1. Power is the easiest. Let's call your layout a circle, just for convenience. Right now, you haven't cut your bridge because you don't know where to cut it. Lay your track and secure it to the table surface. Your lengths of track in the doorway area will determine where you cut to make the lift-out. If the doorway is 3 1/2 sections of track wide, then your bridge or liftout will be 4 lengths of track wide. Mark where to cut the bridge/lift-out.
Now, take out or cut off the pins for the section that goes on the lift-out. From one of the sides, you'll need to either drill beneath the table and run jumper-wires to the rails in the cutout (hinged), or use jumper wires and spade connectors to make your connections (above or below table surface). Personally, I'd go with hinges.

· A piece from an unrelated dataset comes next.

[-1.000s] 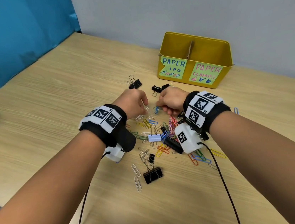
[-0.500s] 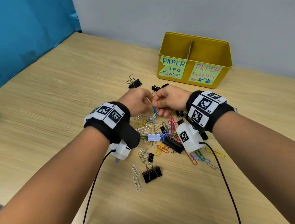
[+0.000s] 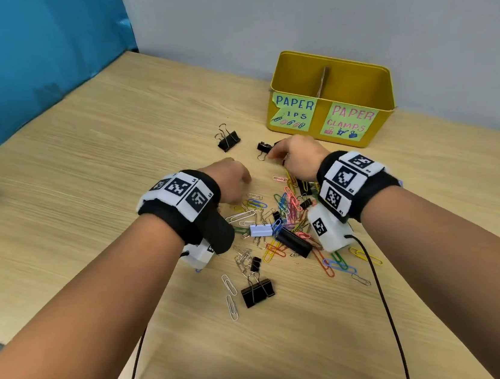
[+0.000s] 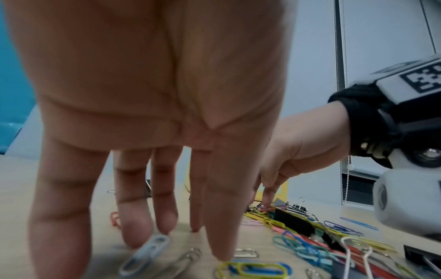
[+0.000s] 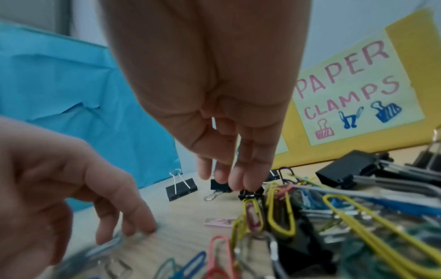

2. Hinging: go to a Home Depot or better, a good woodcrafting store. Tell them what you're doing and that you need hinges that will allow your bridge to move up slightly before it pivots. The idea, here, is to not crush the ends of your track at the pinch point. Your hinges need to allow the whole length of the bridge to lift slightly before it starts to pivot on the hinges. These hinges do exist and are used in cabinet-making and some furniture.
3. Securing: A. Secure it when raised so no one's head gets drilled by it falling. Anything from a small bungee cord to a hook and chain---you call it. B. Securing when down: this is harder, because what you're doing is aligning your rails and keeping the bridge from bouncing as your train hits it. To me, the simplest way would be a short length of 2" x 1" lumber, mounted to the bottom center of the bridge, running the full length and 2" longer than the bridge on the hinged side. The idea is that, as the bridge drops, the extra 2" on the hinged side have to slide between 2 additional lengths attached to the bottom of the fixed table, aligning that end. On the open end, you'll need two stubs protruding from the fixed table (bottom surface) an inch or two to align the free end. Make the fits tight so she stays where she belongs.

I'm sure you'll get better suggestions, but that's my input. Best wishes with it!


----------



## dozer

Awesome thanks guys. These were the kind of ideas I was looking for. I knew I wanted to lay a bridge, just didn't know how. I have a few sets of spare cabinet hinges, and you're right, I think they'll work perfectly. Thanks guys!


----------



## Reckers

Go for it! And we want pics of the completed layout!


----------



## tjcruiser

Reckers said:


> Dozer,
> 3. Securing:
> ... this is harder, because what you're doing is aligning your rails and keeping the bridge from bouncing as your train hits it. To me, the simplest way would be a short length of 2" x 1" lumber, mounted to the bottom center of the bridge, running the full length and 2" longer than the bridge on the hinged side. The idea is that, as the bridge drops, the extra 2" on the hinged side have to slide between 2 additional lengths attached to the bottom of the fixed table, aligning that end. On the open end, you'll need two stubs protruding from the fixed table (bottom surface) an inch or two to align the free end. Make the fits tight so she stays where she belongs.


I like the "alignment" idea, above. The only suggestion that I might add it to make the cross-sectional shape of the lumber referenced above wedge-shaped, with mating male/female components. I.e., you'd be dropping a tapered "V" shaped male piece into a "V" shaped female set of pieces.

The "V" helps with fine-control of the track alingment, and yet is essentially frictionless for removal when you swing the bridge up.

TJ


----------



## Reckers

Good suggestion. I'll leave the imagery alone---T-man is easily excited.:laugh:


----------



## tankist

IMHO the gate needs to be swing down. otherwise when folded there a chance it will slam down. 
my 2 cents


----------



## radfan

I personally used a simple board that spanned the gap and was held in place by slipping track joiners into the track also left the last few inches either side of the gap without fastening down the sleepers/ties so that alignment was not critical, this way you can just duck under the track until such time as it requires removal for something big, I had four tracks spanning my doorway and never had any issues with this simple arrangement, you just need to be fairly precise in the leveling of the board but simple adjustment by having slots where you screw the supporting batons will allow for this.


----------